What is needed: For the material below, return exactly the lines starting at the one holding "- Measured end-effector" and ending at the one holding "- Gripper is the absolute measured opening", counting both as part of the range.
[Extracted material — start]
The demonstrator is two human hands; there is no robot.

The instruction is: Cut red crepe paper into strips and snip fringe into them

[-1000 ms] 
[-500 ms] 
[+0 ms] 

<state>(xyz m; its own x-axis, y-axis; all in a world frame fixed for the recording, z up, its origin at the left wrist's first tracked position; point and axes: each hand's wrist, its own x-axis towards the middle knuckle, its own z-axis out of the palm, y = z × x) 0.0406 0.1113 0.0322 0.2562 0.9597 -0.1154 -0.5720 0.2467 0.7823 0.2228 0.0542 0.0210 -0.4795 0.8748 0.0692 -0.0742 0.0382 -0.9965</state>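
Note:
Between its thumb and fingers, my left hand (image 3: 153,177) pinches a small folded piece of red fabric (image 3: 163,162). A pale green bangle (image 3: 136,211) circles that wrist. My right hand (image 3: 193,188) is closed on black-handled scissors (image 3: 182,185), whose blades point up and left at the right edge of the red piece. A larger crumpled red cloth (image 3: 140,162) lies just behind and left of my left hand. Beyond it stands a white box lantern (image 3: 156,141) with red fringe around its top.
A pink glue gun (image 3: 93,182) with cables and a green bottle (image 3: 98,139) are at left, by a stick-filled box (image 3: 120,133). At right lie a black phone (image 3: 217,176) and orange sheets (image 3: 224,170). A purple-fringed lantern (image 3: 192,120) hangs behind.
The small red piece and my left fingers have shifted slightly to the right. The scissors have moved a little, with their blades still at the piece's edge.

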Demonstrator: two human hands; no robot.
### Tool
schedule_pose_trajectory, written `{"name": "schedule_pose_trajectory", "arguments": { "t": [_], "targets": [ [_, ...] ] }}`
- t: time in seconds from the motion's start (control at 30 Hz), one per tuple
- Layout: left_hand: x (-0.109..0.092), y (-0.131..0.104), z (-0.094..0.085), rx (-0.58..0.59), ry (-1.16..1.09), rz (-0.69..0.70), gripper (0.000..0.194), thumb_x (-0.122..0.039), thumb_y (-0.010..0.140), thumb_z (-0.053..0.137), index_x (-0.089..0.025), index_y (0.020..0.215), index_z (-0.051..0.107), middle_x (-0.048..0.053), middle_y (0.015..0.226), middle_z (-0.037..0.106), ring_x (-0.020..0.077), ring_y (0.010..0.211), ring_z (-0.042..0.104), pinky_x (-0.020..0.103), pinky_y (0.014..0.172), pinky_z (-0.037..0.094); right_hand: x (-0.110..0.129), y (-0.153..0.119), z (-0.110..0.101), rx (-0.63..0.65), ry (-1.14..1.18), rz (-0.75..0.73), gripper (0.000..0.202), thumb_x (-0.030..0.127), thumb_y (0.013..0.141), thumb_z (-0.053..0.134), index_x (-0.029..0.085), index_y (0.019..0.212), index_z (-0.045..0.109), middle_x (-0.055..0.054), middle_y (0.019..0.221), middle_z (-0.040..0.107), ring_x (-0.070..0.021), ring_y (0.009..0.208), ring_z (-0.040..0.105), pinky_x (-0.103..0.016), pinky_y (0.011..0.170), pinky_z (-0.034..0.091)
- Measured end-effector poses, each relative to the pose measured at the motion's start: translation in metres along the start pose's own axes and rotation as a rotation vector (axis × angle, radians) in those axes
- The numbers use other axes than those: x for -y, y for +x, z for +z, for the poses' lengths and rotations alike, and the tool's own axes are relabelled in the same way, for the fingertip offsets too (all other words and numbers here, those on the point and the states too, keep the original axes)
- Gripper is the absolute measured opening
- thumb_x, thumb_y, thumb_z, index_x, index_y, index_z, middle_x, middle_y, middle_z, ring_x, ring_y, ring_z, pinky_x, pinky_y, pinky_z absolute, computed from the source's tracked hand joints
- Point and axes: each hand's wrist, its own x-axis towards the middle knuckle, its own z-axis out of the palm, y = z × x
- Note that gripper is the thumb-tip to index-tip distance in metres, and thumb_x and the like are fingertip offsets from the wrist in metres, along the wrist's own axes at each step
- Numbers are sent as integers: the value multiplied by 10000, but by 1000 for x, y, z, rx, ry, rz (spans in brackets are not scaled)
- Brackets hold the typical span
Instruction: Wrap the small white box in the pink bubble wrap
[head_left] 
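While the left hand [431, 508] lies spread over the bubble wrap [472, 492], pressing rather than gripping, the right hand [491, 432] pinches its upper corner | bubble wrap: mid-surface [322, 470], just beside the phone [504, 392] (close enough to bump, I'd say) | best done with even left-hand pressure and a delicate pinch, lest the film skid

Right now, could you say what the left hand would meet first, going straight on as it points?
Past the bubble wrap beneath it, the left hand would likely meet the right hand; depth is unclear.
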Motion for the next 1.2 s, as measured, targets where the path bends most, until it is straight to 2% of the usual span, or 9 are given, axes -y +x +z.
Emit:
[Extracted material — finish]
Result:
- Measured end-effector poses, each relative to the pose measured at the motion's start: translation in metres along the start pose's own axes and rotation as a rotation vector (axis × angle, radians) in those axes
- The numbers use other axes than those: x for -y, y for +x, z for +z, for the poses' lengths and rotations alike, and the tool's own axes are relabelled in the same way, for the fingertip offsets too (all other words and numbers here, those on the point and the states too, keep the original axes)
- Gripper is the absolute measured opening

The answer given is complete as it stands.